▶ [The data]:
◆ ◆ ◆ ◆ ◆
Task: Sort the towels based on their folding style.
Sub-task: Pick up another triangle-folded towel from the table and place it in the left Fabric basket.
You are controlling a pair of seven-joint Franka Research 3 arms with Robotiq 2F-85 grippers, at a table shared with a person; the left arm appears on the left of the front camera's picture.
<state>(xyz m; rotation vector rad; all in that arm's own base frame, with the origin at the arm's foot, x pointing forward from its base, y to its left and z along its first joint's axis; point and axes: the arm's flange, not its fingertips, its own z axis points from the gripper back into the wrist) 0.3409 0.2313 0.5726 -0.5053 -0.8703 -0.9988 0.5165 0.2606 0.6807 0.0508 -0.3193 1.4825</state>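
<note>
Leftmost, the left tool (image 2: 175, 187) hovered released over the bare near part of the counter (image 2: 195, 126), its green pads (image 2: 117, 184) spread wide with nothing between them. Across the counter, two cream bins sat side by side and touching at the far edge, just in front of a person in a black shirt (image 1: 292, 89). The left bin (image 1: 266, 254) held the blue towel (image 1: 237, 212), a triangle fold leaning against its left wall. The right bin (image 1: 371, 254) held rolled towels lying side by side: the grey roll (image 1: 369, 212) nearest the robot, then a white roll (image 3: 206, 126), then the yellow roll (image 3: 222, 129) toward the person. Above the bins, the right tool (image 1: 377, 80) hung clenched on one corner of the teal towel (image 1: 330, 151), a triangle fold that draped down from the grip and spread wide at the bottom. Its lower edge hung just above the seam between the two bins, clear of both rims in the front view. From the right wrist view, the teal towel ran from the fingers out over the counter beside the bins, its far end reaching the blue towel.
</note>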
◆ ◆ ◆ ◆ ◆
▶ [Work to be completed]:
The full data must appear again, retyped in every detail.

▶ [Worked solution]:
Task: Sort the towels based on their folding style.
Sub-task: Pick up another triangle-folded towel from the table and place it in the left Fabric basket.
You are controlling a pair of seven-joint Franka Research 3 arms with Robotiq 2F-85 grippers, at a table shared with a person; the left arm appears on the left of the front camera's picture.
<state>(xyz m; rotation vector rad; all in that arm's own base frame, with the origin at the arm's foot, x pointing forward from its base, y to its left and z along its first joint's axis; point and axes: the arm's flange, not its fingertips, its own z axis points from the gripper back into the wrist) 0.3409 0.2313 0.5726 -0.5053 -0.8703 -0.9988 0.5165 0.2606 0.6807 0.0508 -0.3193 1.4825</state>
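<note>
Leftmost, the left tool (image 2: 175, 187) hovered released over the bare near part of the counter (image 2: 195, 126), its green pads (image 2: 117, 184) spread wide with nothing between them. Across the counter, two cream bins sat side by side and touching at the far edge, just in front of a person in a black shirt (image 1: 292, 89). The left bin (image 1: 266, 254) held the blue towel (image 1: 237, 212), a triangle fold leaning against its left wall. The right bin (image 1: 371, 254) held rolled towels lying side by side: the grey roll (image 1: 369, 212) nearest the robot, then a white roll (image 3: 206, 126), then the yellow roll (image 3: 222, 129) toward the person. Above the bins, the right tool (image 1: 377, 80) hung clenched on one corner of the teal towel (image 1: 330, 151), a triangle fold that draped down from the grip and spread wide at the bottom. Its lower edge hung just above the seam between the two bins, clear of both rims in the front view. From the right wrist view, the teal towel ran from the fingers out over the counter beside the bins, its far end reaching the blue towel.
</note>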

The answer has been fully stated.